Saber Interactive siedelt das kommende John Wick-Spiel zeitlich vor dem ersten Kinofilm an und verzichtet bewusst auf die Perfektion des etablierten Auftragskillers. Chief Creative Officer Tim Willits bestätigt gegenüber IGN, dass die spielerische Entwicklung vom talentierten Kämpfer zur legendären „Baba Yaga“ im Fokus steht.
Das bisher namenlose Projekt rückt einen jüngeren John Wick ins Zentrum, der sich laut Willits in den Kämpfen noch instinktiver und weniger präzise verhält als in der Filmvorlage. Die Entwickler nutzen diesen Prequel-Ansatz, um eine mechanische Lernkurve zu etablieren.
Vom instinktiven Kämpfer zur Legende
Während der Protagonist im ersten Film bereits als vollendeter Profi eingeführt wird, soll das Spiel die Phase abbilden, in der seine Fähigkeiten noch nicht vollständig geschliffen sind.

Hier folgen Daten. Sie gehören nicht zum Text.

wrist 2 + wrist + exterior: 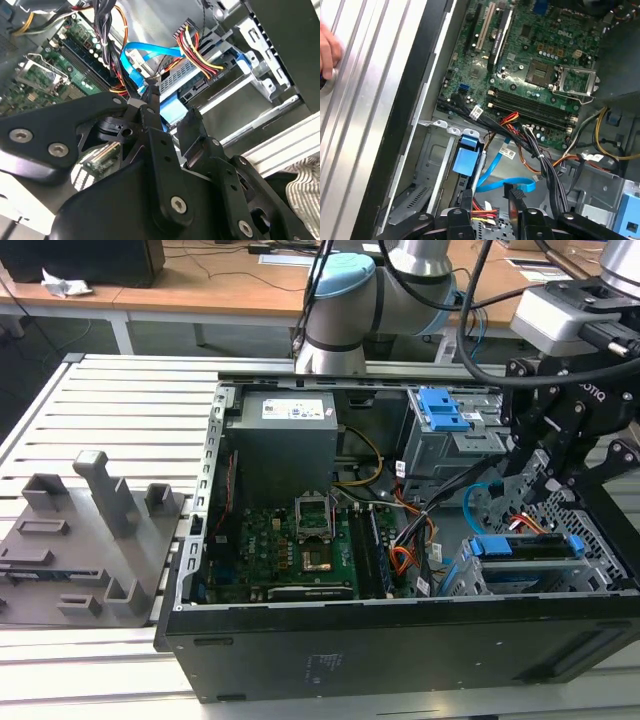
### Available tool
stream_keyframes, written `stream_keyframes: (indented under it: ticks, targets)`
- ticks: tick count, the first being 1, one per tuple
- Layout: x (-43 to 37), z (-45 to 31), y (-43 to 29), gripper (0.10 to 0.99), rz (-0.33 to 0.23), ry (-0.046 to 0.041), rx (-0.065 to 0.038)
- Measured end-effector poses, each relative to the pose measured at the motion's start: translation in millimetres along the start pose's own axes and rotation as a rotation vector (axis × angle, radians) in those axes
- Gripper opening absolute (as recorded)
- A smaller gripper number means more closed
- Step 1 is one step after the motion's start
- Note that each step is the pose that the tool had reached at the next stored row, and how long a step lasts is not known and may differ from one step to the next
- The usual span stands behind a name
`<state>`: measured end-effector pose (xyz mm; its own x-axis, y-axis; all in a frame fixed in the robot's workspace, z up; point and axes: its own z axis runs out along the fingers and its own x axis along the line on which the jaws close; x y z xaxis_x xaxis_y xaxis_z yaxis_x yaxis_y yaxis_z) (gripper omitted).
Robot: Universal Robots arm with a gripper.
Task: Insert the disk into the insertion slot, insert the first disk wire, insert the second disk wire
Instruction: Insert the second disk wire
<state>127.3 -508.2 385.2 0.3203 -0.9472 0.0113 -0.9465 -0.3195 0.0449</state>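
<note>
Black gripper (167, 117) fingers stand apart over the insertion slot (560, 575) at the exterior view's right — the disk (525, 547) sits seated inside. Its red-and-yellow first disk wire (200, 52) is plugged in; the light-blue second disk wire (145, 52) loops just beside one fingertip.

The gripper (167, 112) is matt black metal with bright steel screws. Just beyond its fingertips (150, 95) the second disk wire (145, 52) is glossy light-blue plastic, and the first disk wire (200, 50) has smooth red and yellow insulation. Past them, the insertion slot (260, 75) is dull grey sheet metal, the disk (192, 72) carries a bright blue plastic frame, and the motherboard (530, 60) looks glossy green.
</note>
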Motion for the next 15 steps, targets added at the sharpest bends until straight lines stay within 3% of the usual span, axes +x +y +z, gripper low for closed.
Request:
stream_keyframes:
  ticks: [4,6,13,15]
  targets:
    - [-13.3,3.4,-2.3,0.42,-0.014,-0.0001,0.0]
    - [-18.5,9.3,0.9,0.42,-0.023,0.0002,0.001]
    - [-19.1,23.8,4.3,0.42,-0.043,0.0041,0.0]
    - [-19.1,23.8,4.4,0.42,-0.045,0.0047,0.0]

Dieser Ansatz ermöglicht eine klassische Progressionsstruktur, in der Spieler Erfahrung sammeln und Fertigkeiten freischalten, um den Status des gefürchteten Attentäters zu erreichen.
Inhaltlich orientiert sich die Struktur an der Dynamik der Filme, die Willits als sehr videospielnah beschreibt. Der Ablauf folgt einem Rhythmus aus Standardgegnern, Elitesoldaten und Bosskämpfen. Damit rückt das Spiel in die Nähe von Titeln wie Max Payne oder Sifu, wobei der Fokus auf der Kombination aus Schusswaffen und Nahkampf liegt. Ein Detail der Handlung steht bereits fest: Da die Geschichte vor den Ereignissen des ersten Films spielt, wird der Tod des Hundes, der den Rachefeldzug der Kinoreihe auslöste, keine Rolle im Spiel einnehmen.

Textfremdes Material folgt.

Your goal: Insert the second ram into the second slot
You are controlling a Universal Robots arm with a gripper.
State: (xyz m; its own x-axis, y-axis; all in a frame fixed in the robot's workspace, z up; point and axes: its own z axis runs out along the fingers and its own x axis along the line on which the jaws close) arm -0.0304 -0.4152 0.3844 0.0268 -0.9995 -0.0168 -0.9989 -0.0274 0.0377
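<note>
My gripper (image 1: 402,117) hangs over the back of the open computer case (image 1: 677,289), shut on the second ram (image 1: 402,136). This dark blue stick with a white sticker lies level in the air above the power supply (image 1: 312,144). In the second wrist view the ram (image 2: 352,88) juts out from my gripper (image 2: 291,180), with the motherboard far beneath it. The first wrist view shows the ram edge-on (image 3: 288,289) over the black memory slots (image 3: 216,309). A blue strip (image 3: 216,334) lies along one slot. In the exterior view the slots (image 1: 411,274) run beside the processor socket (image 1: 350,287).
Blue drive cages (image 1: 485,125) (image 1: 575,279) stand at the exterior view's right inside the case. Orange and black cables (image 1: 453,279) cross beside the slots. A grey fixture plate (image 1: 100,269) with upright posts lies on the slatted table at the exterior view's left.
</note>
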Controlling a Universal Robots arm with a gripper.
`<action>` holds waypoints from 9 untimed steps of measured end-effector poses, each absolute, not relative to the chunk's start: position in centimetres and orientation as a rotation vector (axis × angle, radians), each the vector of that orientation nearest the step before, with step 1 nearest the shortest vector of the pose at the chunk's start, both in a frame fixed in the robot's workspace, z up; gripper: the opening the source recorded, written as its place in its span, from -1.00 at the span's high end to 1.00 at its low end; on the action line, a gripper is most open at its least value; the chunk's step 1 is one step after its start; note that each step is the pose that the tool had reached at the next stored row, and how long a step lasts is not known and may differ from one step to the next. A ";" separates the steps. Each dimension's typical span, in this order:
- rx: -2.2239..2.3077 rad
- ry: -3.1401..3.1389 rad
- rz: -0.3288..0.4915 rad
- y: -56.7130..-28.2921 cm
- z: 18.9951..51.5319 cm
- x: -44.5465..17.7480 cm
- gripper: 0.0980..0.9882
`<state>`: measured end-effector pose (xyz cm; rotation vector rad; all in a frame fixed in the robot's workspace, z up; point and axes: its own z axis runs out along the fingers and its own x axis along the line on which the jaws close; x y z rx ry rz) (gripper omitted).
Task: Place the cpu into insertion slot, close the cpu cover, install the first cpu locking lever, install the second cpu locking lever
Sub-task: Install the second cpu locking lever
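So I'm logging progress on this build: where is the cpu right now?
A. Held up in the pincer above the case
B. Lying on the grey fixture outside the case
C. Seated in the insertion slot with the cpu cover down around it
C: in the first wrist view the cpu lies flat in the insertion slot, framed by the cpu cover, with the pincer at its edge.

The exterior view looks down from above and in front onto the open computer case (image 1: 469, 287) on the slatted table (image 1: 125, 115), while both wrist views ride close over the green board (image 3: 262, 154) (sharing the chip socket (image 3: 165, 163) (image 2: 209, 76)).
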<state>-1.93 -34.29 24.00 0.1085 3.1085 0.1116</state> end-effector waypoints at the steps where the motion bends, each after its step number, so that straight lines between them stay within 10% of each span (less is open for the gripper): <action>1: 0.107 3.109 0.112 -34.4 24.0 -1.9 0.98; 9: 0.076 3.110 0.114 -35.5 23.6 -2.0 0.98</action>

Bisher größtes Projekt für Saber Interactive
Saber Interactive bezeichnet das Projekt als die bisher größte Ankündigung der Studiogeschichte. Ein konkreter Releasetermin oder finale Plattformbestätigungen über den ersten Teaser beim Sony State of Play hinaus stehen noch aus. Die gezeigten Szenen, in denen Wick für einen Anzug Maß nehmen lässt, unterstreichen aber den zeitlichen Rahmen der Anfänge seiner Karriere.

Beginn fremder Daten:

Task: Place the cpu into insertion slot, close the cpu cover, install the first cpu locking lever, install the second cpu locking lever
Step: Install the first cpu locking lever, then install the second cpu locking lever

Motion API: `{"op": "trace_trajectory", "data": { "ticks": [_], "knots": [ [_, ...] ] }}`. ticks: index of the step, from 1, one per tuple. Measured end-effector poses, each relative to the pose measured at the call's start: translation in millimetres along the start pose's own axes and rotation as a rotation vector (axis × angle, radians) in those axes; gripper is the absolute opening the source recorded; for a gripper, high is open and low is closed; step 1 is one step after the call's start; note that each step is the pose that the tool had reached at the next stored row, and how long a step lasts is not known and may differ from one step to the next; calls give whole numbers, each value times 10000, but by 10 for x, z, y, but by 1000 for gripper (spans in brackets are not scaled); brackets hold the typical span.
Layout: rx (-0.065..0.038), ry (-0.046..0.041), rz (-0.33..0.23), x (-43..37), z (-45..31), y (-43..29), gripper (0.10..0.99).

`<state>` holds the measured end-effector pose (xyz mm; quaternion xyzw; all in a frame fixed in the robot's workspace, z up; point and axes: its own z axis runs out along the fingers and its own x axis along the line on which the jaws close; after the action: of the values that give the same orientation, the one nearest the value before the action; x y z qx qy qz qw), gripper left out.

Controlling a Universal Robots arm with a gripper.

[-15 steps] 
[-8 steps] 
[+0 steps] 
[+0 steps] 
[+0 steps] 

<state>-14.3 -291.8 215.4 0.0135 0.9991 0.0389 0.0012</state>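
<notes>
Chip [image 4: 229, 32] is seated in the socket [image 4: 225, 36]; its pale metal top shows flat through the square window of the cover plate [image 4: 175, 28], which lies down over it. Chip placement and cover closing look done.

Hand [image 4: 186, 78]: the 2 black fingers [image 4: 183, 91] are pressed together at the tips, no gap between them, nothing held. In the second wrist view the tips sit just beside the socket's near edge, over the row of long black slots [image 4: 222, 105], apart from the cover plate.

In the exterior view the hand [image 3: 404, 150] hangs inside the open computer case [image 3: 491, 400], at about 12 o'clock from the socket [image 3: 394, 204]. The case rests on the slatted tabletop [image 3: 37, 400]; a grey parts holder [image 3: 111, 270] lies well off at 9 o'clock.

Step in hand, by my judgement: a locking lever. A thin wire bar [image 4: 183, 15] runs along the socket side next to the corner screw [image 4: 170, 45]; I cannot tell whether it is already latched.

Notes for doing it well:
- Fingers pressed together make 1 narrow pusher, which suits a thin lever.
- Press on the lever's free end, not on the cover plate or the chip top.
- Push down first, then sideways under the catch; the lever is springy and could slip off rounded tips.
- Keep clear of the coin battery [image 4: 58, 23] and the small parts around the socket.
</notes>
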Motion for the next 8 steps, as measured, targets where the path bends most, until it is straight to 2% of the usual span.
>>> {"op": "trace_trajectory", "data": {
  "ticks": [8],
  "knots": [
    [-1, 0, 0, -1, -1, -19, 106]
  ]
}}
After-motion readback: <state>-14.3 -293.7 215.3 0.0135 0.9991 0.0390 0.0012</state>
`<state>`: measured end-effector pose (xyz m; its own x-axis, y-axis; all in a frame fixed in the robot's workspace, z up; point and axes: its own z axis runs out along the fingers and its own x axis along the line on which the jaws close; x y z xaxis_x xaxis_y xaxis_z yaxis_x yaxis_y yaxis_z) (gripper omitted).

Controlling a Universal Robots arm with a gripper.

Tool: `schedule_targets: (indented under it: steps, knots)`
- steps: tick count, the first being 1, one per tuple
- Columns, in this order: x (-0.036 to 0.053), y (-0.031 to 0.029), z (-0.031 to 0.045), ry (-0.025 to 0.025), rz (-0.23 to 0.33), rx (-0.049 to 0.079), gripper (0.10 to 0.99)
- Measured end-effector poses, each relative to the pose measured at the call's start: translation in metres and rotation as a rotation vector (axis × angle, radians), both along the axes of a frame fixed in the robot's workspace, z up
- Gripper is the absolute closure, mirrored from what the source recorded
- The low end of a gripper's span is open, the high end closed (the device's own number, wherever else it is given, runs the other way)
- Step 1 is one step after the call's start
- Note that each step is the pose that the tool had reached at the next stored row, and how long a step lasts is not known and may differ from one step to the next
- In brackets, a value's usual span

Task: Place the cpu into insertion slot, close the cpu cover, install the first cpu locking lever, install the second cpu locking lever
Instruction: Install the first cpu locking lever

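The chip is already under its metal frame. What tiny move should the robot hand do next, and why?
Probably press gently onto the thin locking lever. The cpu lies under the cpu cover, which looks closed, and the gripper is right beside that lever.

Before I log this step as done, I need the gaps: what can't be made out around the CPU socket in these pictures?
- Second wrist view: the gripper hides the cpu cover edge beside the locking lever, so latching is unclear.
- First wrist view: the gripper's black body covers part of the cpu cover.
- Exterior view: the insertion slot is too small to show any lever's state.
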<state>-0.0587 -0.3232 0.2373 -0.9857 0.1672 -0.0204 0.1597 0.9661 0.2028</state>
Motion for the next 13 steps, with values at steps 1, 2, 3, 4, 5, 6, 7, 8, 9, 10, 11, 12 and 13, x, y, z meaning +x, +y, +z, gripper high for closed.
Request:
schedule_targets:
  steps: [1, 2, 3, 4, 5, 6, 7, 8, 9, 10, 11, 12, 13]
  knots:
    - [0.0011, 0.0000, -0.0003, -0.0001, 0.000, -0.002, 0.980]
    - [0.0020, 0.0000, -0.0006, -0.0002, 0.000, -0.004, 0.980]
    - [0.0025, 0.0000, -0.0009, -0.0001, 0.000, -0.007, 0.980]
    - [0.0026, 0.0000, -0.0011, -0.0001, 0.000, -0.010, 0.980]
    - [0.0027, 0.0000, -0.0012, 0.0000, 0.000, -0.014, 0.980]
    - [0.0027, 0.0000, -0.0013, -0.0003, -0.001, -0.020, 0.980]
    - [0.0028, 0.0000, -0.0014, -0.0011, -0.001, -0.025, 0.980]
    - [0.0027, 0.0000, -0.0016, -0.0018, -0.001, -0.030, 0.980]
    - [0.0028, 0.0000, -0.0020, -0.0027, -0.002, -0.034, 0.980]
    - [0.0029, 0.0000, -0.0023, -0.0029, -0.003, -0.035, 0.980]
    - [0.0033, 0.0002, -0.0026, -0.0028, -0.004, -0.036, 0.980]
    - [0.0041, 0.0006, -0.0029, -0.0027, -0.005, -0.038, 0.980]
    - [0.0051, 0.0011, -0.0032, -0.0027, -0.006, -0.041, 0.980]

Der Entwickler steht damit vor der Aufgabe, die kinetische Eleganz der Filme in ein funktionierendes Progressionssystem zu übersetzen. Die Entscheidung, einen noch ungeschliffenen Wick zu steuern, ist ein notwendiger Kniff, um die typische Videospiel-Entwicklung vom Anfänger zum Meister glaubhaft zu begründen. Ob das Gun-Fu-Konzept ohne die volle Präzision der Vorlage die nötige Wucht entfaltet, wird sich zeigen müssen, sobald erste Gameplay-Szenen die bisherigen Teaser ablösen.